Враги любой поэзии – и в кино в том числе – это прекрасно понимают.
Так, рядовой кинокритик, к мнению которого прислушиваются и вслед которому поглядывают с уважением, встречает бурлескные комедии презрением, и под его пером сам этот эпитет выглядит бранным.
Вот почему Мака Сеннета[4], создателя кинобурлеска, лиричного и чувственного, следует поставить на самую высокую ступень, рядом с самим Шарло[5].
Резвящиеся на песчаных пляжах прекрасные купальщицы, беззаботные сирены, нежные любовники, безумные выдумки: он принёс в кино новое дыхание, ни комическое, ни трагическое, но ставшее без преувеличения самым возвышенным выражением нравственности, любви, поэзии и свободы в седьмом искусстве.
О, как хорошо нам знакомо то сумасшествие, которым вдохновлены его сценарии, – это безрассудство волшебных сказок и мечтателей, которых мир презирает, но которым обязан прелестью своей жизни.
Кем были бы без него Фатти[6] (кстати, так безоговорочно и несправедливо забытый – настоящее воплощение одержимости и отчаяния), Бастер Китон[7], Зигото, Пикратт[8]?
Невозможно переоценить важность Mack Sennett Comedies для развития кино. И может то, что свободно расти компания не смогла, стоит списать – в который уже раз – на лицемерие американцев?
Опять же, именно поразительное влияние Мак Сеннета придаёт Гарри Лэнгдону[9], последним из этой череды появившемуся на французских экранах, то невыразимое очарование, которое – иначе, чем у Чаплина, – буквально переворачивает всё внутри: оставаясь поэтами, Фатти, Пикратт, Зигото и Лэнгдон способны разглядеть в жизни и страсти самую высокую мораль; их замыслы питают мощные источники образа и воображения. Однако стоит им удариться в нравоучительство, и их рассуждения тонут под грузом психологизма, а это просто предел ужаса.
Но когда в остановившем свой бег мире, где он обитает, Мак Сеннет самым невероятным образом сводит воедино любовь и чувственность – сестёр-близняшек, неотделимых от поэзии и от свободы, – феи-волшебницы, давно скончавшиеся и погребённые в церковных криптах под неподъёмными плитами двадцати веков христианства, восстают к жизни и являются нам в своём истинном обличье и в праздничных одеждах.
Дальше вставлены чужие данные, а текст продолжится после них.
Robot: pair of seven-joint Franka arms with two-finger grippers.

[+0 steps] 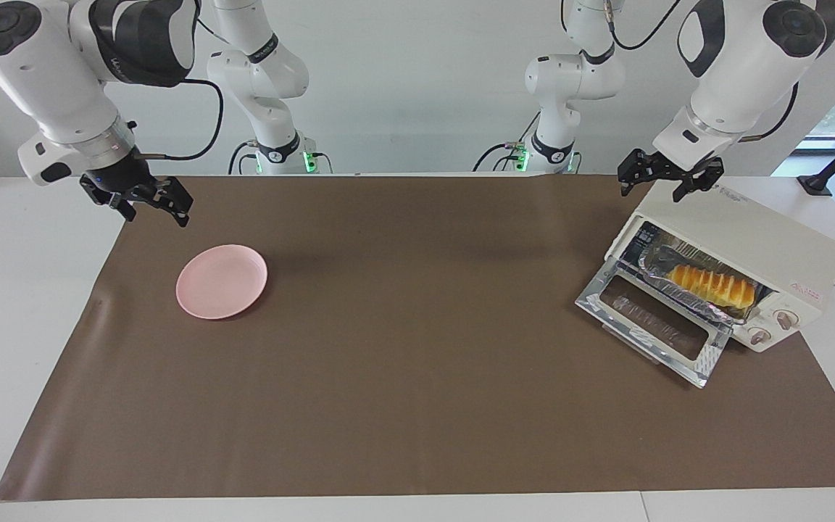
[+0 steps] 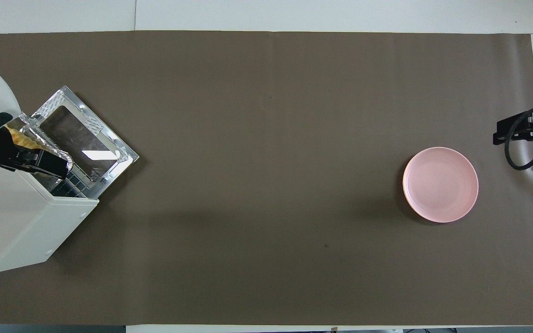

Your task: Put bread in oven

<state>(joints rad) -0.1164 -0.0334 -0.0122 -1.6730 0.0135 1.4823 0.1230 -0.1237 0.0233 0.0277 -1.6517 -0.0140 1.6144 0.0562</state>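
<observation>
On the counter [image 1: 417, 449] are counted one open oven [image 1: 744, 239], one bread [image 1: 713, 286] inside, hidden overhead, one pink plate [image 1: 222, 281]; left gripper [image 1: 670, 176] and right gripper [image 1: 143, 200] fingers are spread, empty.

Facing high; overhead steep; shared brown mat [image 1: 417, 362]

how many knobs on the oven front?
2. Both round knobs sit on the cream-white boxy toaster oven, on the panel beside its open glass door: one above, one below. The overhead view hides that panel.
</observation>
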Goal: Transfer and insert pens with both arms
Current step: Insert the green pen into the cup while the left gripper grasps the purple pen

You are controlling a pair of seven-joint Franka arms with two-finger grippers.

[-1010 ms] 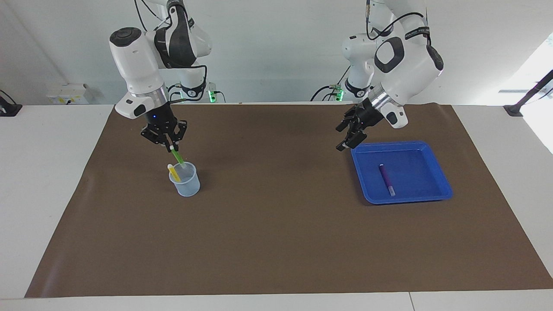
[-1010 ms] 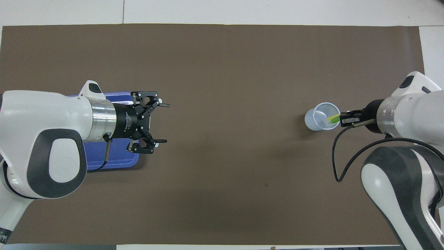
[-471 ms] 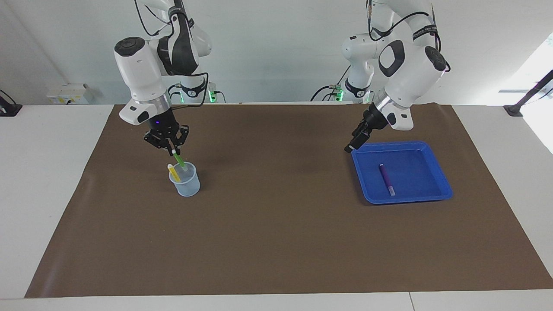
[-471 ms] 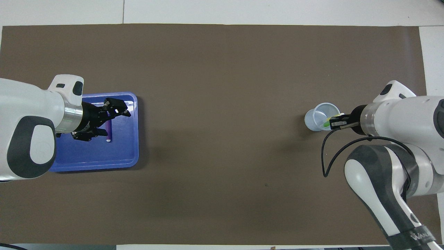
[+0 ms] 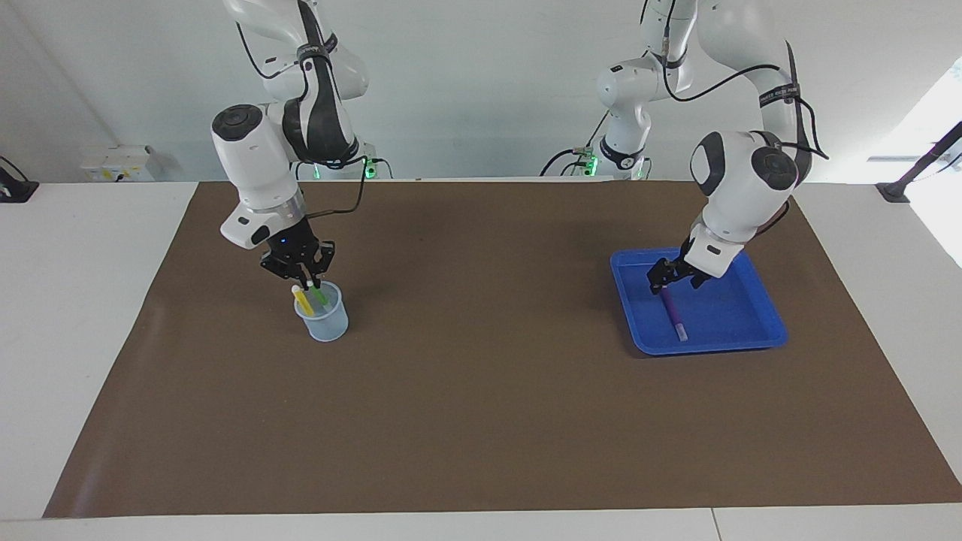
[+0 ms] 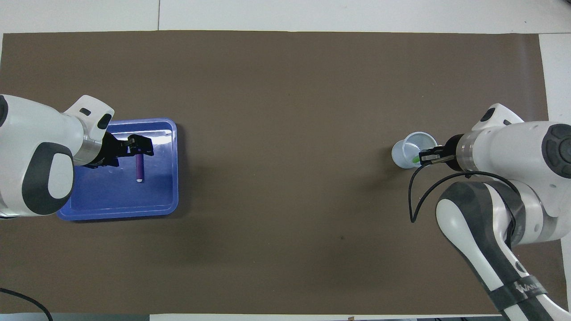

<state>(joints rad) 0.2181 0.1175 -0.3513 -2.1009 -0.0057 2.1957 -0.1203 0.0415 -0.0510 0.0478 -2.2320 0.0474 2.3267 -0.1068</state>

И мы узнаём наших соблазнительных современниц, их чарующие загадочные улыбки, глаза, заставляющие нас отвести взгляд, и прежде всего – любовь, нашу любовь, изводимую грёзой, свободой, бунтом и беспокойством.
1927
Шарло
Как-то вечером в «Мариво» я мучился на открывавшем программу затянутом французском фильме, после полутора часов скуки дававшем право увидеть Шарло в «Дне получки»[10]. Мой взгляд неудержимо притягивало белое свечение: обнажённая рука соседки. Какое-то время я лишь рассматривал лучащееся белое пятно, но потом накрыл видение рукой. Женщина не отстранилась. На экране тем временем жалко кривлялись дурацкие персонажи фильма. Благословенный полумрак, союзник химер. Мои пальцы скользнули по её руке. Я сжал тонкое запястье, охваченное металлическим браслетом. Она не противилась. На мгновение мы склонились друг к другу головами. Я различил глаза, силившиеся пронзить мрак, но тот был слишком плотным. Не сговариваясь, мы отдались воле случая. Её рука сжала мою. Я прижался коленом к её бедру, но мы не проронили ни слова. Я слышал едва участившееся дыхание. Понемногу голова женщины наклонилась, она прильнула к моему плечу, и тут вспыхнул свет. В моих грёзах я представлял её лицо иным, но она была привлекательной. И всё же я убрал руку. Она взглянула на меня без удивления: очарование было нарушено. Быть может, однажды ночь и принесёт ей готовое к ответу сердце. В её глазах промелькнул лишь оттенок сожаления, но на экране уже появился Шарло.